Le principe est simple : la caméra est orientée vers le haut. Quand les particules tombent, elles échouent sur sa lentille. Grâce à l’image récoltée au fil des heures, des jours ou même des mois, les experts peuvent compter les flocons de neige marine, mesurer leur taille et deviner leur nature. Le contenu en carbone peut ensuite être estimé.
« Notre équipe est allée sur le navire l’an dernier [en juillet 2021], mais nous n’avions vu que de très faibles mouvements de carbone. Cette année, en revanche, nous avons observé des flux très forts, mais nous ne savons pas encore pourquoi », raconte la jeune chercheuse. Le moment de la croisière, en août plutôt qu’en juillet, pourrait être en cause, mais ce n’est qu’une hypothèse.

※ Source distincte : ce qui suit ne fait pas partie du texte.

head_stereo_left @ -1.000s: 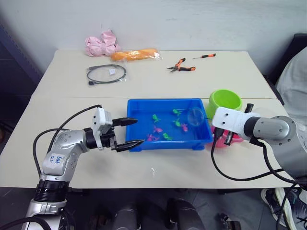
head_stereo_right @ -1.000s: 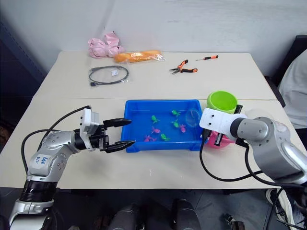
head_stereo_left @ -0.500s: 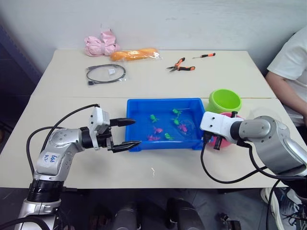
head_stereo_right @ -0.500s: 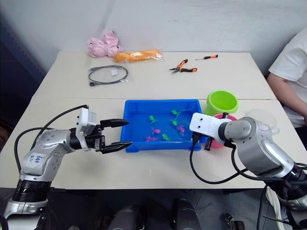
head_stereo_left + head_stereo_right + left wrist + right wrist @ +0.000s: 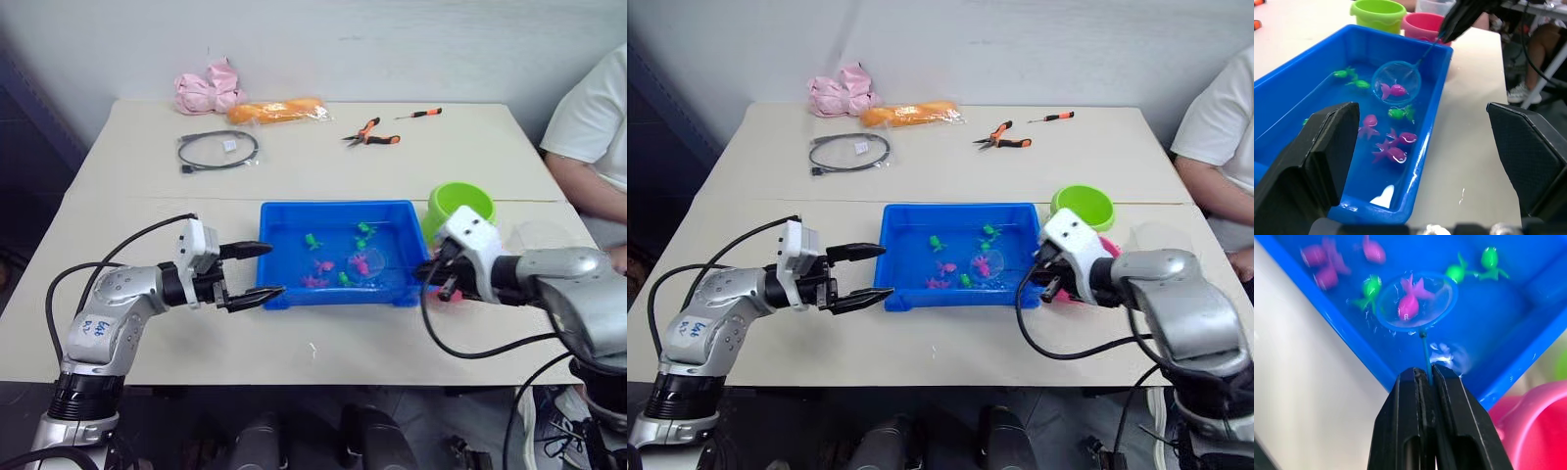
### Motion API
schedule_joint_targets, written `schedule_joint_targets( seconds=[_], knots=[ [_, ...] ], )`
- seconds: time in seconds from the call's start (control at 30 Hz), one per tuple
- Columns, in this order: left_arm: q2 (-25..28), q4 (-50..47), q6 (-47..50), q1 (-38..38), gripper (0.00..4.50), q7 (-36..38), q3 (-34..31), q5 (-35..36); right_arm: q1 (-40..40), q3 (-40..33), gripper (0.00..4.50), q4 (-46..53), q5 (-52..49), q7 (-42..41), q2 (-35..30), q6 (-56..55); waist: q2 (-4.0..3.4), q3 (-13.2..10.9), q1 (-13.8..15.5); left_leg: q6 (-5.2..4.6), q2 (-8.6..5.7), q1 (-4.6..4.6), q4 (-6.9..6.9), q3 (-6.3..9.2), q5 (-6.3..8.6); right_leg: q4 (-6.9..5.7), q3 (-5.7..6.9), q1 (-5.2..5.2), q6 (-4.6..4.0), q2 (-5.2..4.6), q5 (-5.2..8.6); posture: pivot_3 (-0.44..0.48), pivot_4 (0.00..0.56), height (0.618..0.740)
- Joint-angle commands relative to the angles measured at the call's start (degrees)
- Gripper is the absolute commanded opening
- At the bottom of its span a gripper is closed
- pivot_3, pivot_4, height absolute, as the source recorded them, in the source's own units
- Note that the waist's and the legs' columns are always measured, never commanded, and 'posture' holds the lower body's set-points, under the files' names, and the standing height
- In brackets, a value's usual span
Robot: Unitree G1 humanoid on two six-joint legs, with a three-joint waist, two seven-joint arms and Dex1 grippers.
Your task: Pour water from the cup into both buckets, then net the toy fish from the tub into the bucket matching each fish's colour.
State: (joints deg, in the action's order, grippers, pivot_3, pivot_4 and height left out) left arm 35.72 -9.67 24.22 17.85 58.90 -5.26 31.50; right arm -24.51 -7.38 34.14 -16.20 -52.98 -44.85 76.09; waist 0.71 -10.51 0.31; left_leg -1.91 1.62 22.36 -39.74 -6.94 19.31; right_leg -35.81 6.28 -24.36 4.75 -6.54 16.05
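Left gripper [image 5: 257, 271]: near table [image 5: 323, 166] edge, just beside the tub's left end, jaws released and spread, holding nothing.

Right gripper [image 5: 1424, 382]: at the tub's right end, jaws clenched on the thin handle of the net [image 5: 1416, 300].

Net: hoop lowered into the tub, one pink fish [image 5: 1409, 305] lying within the rim.

Tub [image 5: 284, 213]: blue, centre of the table's near half, holding water. Loose toy fish in it: pink ones [image 5: 1393, 152] toward the left-front part, green ones [image 5: 313, 240] scattered from the middle to the far right.

Pink bucket [image 5: 1426, 24]: just beside the tub's right end, largely hidden behind the right gripper in the head views.

Green bucket [image 5: 460, 204]: just beyond the pink one, near the tub's far right corner.

Cup [image 5: 541, 235]: clear, right of the buckets, near the table's right edge.

Far half of table: coiled black cable [image 5: 217, 151], orange-handled pliers [image 5: 370, 133], small screwdriver [image 5: 417, 114], orange packet [image 5: 276, 111], pink bundle [image 5: 207, 88].

Person [image 5: 593, 127]: seated at the right edge, white sleeve.
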Motion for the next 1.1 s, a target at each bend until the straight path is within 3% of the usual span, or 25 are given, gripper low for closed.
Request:
schedule_joint_targets(
  seconds=[0.03, 0.2, 0.33, 0.57, 0.77, 0.87, 0.97, 1.1],
  knots=[
    [-0.2, -2.8, 1.2, 2.4, 4.44, -0.1, -1.5, 3.3, 2.2, -9.5, 0.0, 5.7, -5.2, 0.4, 1.3, 2.4, 0.0, 0.0, -0.1, -0.02, -0.01, 0.0, -0.01, -0.02, 0.01, 0.01, -0.01, 0.0, 0.0, 0.0, 0.0, 0.0, 0.15, 0.74],
    [-3.3, 0.5, 2.9, 9.1, 4.44, -0.2, -0.8, 5.7, 7.0, -18.7, 0.0, 8.7, -9.6, 2.1, 4.5, 0.7, 0.0, 0.0, 0.1, -0.03, -0.05, -0.04, -0.03, -0.03, -0.01, -0.03, -0.03, 0.02, 0.01, 0.02, -0.01, 0.0, 0.15, 0.74],
    [-4.2, 0.2, 8.8, 10.8, 4.44, 1.5, -0.6, 11.2, 20.3, -22.2, 0.0, 11.6, -10.0, 1.1, 5.9, -8.8, 0.01, 0.0, 0.3, -0.03, -0.07, -0.04, 0.02, -0.07, -0.01, -0.03, -0.05, 0.02, 0.02, 0.15, -0.01, 0.0, 0.15, 0.74],
    [-4.6, 2.9, 4.8, 12.2, 4.44, 3.7, 2.6, 6.5, 29.4, -25.2, 0.0, 9.5, -10.8, 6.7, 16.4, -27.3, 0.01, 0.0, -0.1, -0.08, -0.12, -0.27, 0.01, -0.4, -0.08, -0.03, -0.08, 0.02, 0.12, 0.44, -0.06, 0.0, 0.15, 0.74],
    [-6.0, 5.0, 3.1, 13.0, 4.44, 5.0, 4.0, 5.7, 39.8, -41.2, 0.0, 14.7, -24.4, 5.3, 18.0, -31.6, 0.0, 0.0, 0.5, -0.05, -0.11, -0.25, 0.03, -0.25, -0.1, -0.07, -0.32, 0.04, 0.11, 0.43, -0.06, 0.0, 0.15, 0.74],
    [-7.7, 5.2, 2.8, 13.3, 4.44, 4.7, 4.9, 5.9, 44.6, -47.1, 0.0, 14.3, -26.3, 6.9, 17.5, -34.2, 0.0, 0.0, 0.8, -0.06, -0.1, -0.27, 0.02, -0.21, -0.1, -0.04, -0.35, 0.1, 0.11, 0.4, -0.06, 0.0, 0.15, 0.74],
    [-9.5, 6.0, 0.4, 13.8, 4.44, 4.5, 5.8, 4.3, 47.2, -49.1, 0.0, 11.5, -21.3, 8.5, 17.5, -41.0, 0.0, 0.0, 0.9, -0.14, -0.19, -0.3, 0.02, -0.23, -0.09, 0.04, -0.37, 0.1, 0.11, 0.27, -0.06, 0.0, 0.15, 0.74],
    [-11.9, 7.7, -1.1, 15.2, 4.44, 4.7, 7.1, 3.2, 48.8, -44.9, 0.0, 5.2, -9.8, 10.8, 18.7, -54.3, 0.0, 0.0, 0.9, -0.15, -0.24, -0.31, 0.02, -0.23, -0.09, 0.04, -0.36, 0.11, 0.11, 0.27, -0.06, 0.0, 0.15, 0.74]
  ],
)
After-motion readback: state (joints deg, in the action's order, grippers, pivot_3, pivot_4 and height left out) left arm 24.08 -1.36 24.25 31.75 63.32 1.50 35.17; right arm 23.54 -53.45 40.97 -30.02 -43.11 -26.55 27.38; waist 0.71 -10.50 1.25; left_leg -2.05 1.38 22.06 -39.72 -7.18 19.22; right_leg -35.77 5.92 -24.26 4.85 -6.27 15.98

Des méthodes plus traditionnelles permettent aussi de mesurer le débit de neige marine. Les « pièges à sédiments », par exemple, consistent en des gobelets installés à certaines profondeurs, qui récoltent tout ce qui y tombe. Toutefois, ces approches exigent maintes manipulations des chercheurs. Avec les caméras, l’objectif ultime est de déployer des dizaines de robots autonomes qui pourraient enregistrer des données pendant des mois.
Les connaissances sur les flux de carbone dans l’océan ne servent pas uniquement à faire avancer la science fondamentale. Elles s’inscrivent aussi dans un corpus de science appliquée visant à déterminer s’il est possible de stimuler artificiellement la séquestration de carbone par les océans. L’idée consiste à « fertiliser » les mers avec du fer, un élément nutritif essentiel dont la rareté limite souvent la croissance des algues microscopiques près de la surface.
La géo-ingénierie est évidemment controversée : l’humanité blessera-t-elle la planète davantage en tentant de la guérir ? M. Buesseler, qui s’intéresse à la fertilisation par le fer depuis des années, croit qu’il faut évaluer les répercussions de cette approche sur les écosystèmes marins, mais estime que la crise climatique est trop grave pour rester les bras croisés.
Il a donc créé un groupe, Exploring Ocean Iron Solutions, qui regroupe des dizaines de scientifiques et dont l’objectif est d’évaluer, en toute objectivité et dans un cadre éthique établi, si la fertilisation par le fer en vaut la chandelle. « L’idée, explique-t-il, c’est de faire de la recherche avant que quelqu’un commercialise un projet stupide pour de mauvaises raisons. »
Par le passé, des initiatives ont permis d’évaluer dans quelle mesure l’ajout de fer dope la croissance des plantes (et donc l’absorption de CO2) à la surface. La prochaine étape consiste à comprendre, dans différents environnements marins, quelle proportion de ce carbone traverse la couche crépusculaire vers le fond des mers. « Nous devons absolument nous assurer que nous ne surestimons pas les bénéfices de cette approche », conclut M. Buesseler.